EXERCISE AIM: Take the listing below and print exactly the lines starting at the line containing "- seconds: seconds" and ending at the line containing "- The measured", both ends included, and no others.

++++++

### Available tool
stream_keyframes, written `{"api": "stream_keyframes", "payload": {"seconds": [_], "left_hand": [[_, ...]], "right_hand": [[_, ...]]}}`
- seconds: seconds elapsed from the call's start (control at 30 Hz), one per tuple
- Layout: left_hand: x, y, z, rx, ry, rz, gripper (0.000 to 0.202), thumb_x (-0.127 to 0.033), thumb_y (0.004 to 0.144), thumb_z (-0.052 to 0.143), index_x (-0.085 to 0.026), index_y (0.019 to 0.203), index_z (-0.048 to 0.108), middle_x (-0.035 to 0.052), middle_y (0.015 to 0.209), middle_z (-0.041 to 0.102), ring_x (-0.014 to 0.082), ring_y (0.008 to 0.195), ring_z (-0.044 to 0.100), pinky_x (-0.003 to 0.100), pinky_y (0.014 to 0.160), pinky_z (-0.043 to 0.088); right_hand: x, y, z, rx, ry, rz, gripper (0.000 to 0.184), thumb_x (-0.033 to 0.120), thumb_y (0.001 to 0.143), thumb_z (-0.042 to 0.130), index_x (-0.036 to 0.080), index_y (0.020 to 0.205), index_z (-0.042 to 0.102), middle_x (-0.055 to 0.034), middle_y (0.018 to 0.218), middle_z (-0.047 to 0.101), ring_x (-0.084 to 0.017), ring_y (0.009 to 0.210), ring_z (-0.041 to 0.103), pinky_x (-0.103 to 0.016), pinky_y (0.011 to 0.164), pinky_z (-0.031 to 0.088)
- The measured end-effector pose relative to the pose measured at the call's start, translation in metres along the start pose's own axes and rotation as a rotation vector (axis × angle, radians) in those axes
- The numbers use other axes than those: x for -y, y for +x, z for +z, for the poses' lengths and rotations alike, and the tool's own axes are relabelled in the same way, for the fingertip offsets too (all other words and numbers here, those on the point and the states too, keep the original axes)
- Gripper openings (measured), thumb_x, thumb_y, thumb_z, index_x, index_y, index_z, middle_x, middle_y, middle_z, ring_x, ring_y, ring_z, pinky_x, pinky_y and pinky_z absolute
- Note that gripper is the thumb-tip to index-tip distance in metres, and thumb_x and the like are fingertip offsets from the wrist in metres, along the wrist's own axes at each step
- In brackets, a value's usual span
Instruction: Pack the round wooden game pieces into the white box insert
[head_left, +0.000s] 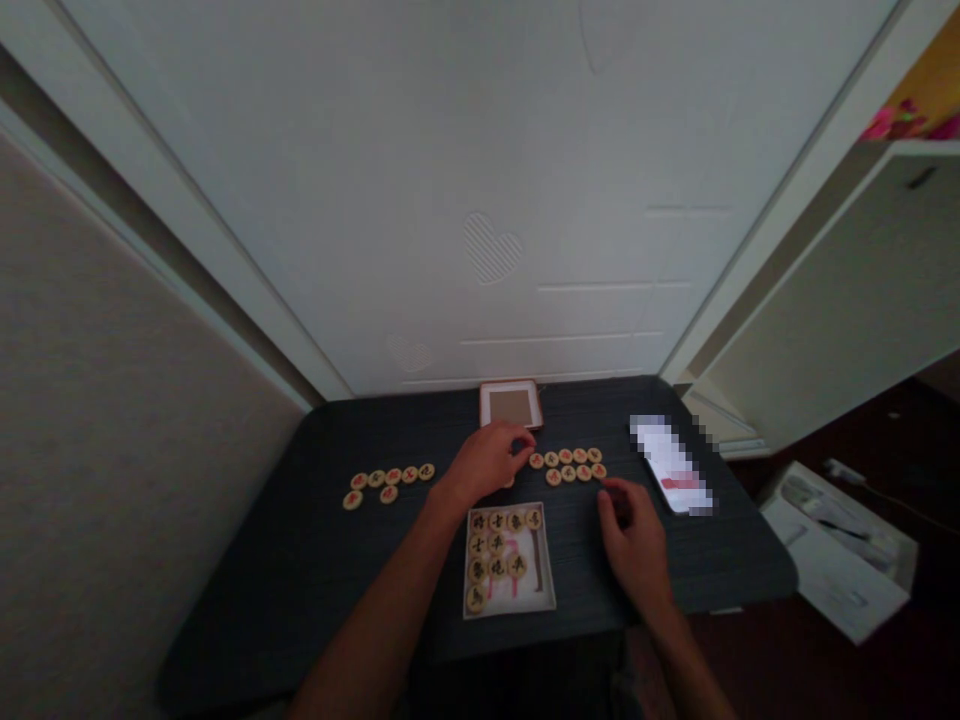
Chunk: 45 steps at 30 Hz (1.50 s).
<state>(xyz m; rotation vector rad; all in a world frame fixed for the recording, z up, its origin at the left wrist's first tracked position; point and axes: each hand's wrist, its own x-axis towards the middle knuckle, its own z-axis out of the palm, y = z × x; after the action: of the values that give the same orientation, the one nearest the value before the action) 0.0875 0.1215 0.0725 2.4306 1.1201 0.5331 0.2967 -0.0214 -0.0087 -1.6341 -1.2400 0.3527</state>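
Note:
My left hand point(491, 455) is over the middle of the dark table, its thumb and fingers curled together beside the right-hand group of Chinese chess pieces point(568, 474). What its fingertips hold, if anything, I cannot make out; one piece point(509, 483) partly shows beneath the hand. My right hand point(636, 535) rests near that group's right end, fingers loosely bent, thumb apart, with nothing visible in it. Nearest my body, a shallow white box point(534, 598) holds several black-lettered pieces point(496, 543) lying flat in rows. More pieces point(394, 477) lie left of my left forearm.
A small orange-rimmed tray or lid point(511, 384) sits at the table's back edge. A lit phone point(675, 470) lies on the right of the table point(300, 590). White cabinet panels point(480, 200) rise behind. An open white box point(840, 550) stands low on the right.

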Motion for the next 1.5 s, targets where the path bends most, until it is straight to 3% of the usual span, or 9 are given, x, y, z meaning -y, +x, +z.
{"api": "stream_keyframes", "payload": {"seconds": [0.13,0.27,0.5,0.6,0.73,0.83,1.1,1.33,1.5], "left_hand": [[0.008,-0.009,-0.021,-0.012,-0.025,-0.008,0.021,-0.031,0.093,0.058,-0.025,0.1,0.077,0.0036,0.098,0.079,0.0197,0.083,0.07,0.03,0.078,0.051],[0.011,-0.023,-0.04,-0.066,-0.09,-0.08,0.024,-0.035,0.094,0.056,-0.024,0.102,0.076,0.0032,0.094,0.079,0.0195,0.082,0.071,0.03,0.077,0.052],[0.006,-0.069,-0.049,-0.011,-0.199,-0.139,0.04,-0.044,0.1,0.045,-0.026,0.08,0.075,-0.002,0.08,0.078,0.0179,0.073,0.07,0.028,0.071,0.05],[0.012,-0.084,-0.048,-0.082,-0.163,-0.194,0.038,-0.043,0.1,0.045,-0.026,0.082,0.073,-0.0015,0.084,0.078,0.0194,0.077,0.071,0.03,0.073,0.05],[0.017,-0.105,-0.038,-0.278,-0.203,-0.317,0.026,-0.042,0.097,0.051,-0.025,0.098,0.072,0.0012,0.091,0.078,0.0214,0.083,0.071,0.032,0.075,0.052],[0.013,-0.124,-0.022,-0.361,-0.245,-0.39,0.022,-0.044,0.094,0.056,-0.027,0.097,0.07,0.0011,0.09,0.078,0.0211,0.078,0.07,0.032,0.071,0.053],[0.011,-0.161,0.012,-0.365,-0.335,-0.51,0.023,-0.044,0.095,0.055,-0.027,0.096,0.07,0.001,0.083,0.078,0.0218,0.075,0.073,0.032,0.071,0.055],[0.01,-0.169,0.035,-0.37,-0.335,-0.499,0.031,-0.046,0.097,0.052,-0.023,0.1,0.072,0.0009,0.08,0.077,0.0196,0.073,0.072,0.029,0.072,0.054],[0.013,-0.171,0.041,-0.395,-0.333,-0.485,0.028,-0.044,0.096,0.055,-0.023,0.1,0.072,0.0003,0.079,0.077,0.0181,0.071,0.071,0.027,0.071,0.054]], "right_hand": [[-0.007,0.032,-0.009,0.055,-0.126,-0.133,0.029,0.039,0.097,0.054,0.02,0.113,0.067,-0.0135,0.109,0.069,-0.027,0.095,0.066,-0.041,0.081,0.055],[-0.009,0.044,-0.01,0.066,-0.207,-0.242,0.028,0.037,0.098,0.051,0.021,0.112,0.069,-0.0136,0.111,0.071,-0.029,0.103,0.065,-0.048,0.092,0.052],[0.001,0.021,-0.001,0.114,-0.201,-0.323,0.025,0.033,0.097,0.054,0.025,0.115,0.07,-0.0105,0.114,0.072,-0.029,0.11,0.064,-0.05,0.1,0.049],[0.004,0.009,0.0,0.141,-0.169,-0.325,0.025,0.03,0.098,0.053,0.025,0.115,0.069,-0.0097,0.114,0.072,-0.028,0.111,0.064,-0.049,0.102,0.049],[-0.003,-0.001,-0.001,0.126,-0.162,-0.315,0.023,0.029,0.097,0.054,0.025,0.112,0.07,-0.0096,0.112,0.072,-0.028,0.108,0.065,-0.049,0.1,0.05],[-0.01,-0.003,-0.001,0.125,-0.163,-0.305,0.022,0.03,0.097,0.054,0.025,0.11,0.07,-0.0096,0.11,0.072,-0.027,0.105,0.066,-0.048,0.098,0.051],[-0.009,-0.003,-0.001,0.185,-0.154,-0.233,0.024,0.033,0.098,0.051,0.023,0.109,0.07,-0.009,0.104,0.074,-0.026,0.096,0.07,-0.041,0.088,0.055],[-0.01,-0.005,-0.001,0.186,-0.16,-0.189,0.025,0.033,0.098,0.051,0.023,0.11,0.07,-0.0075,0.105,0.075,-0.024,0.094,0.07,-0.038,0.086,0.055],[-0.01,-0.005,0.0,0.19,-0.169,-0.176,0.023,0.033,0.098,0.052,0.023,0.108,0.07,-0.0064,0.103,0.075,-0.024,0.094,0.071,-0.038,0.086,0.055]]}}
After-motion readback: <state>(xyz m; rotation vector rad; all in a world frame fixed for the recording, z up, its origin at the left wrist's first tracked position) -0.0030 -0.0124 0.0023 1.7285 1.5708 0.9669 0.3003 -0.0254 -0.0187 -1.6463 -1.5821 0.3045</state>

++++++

EXERCISE SOLUTION:
- seconds: seconds elapsed from the call's start (control at 30 Hz), one per tuple
- Layout: left_hand: x, y, z, rx, ry, rz, gripper (0.000 to 0.202), thumb_x (-0.127 to 0.033), thumb_y (0.004 to 0.144), thumb_z (-0.052 to 0.143), index_x (-0.085 to 0.026), index_y (0.019 to 0.203), index_z (-0.048 to 0.108), middle_x (-0.035 to 0.052), middle_y (0.015 to 0.209), middle_z (-0.041 to 0.102), ring_x (-0.014 to 0.082), ring_y (0.008 to 0.195), ring_z (-0.044 to 0.100), pinky_x (-0.003 to 0.100), pinky_y (0.014 to 0.160), pinky_z (-0.043 to 0.088); right_hand: x, y, z, rx, ry, rz, gripper (0.000 to 0.184), thumb_x (-0.033 to 0.120), thumb_y (0.001 to 0.143), thumb_z (-0.042 to 0.130), index_x (-0.036 to 0.080), index_y (0.020 to 0.205), index_z (-0.042 to 0.102), middle_x (-0.055 to 0.034), middle_y (0.018 to 0.218), middle_z (-0.047 to 0.101), ring_x (-0.084 to 0.017), ring_y (0.009 to 0.210), ring_z (-0.041 to 0.103), pinky_x (-0.103 to 0.016), pinky_y (0.011 to 0.164), pinky_z (-0.031 to 0.088)
- The measured end-effector pose relative to the pose measured at the call's start, translation in metres along the start pose's own axes and rotation as a rotation vector (axis × angle, radians) in those axes

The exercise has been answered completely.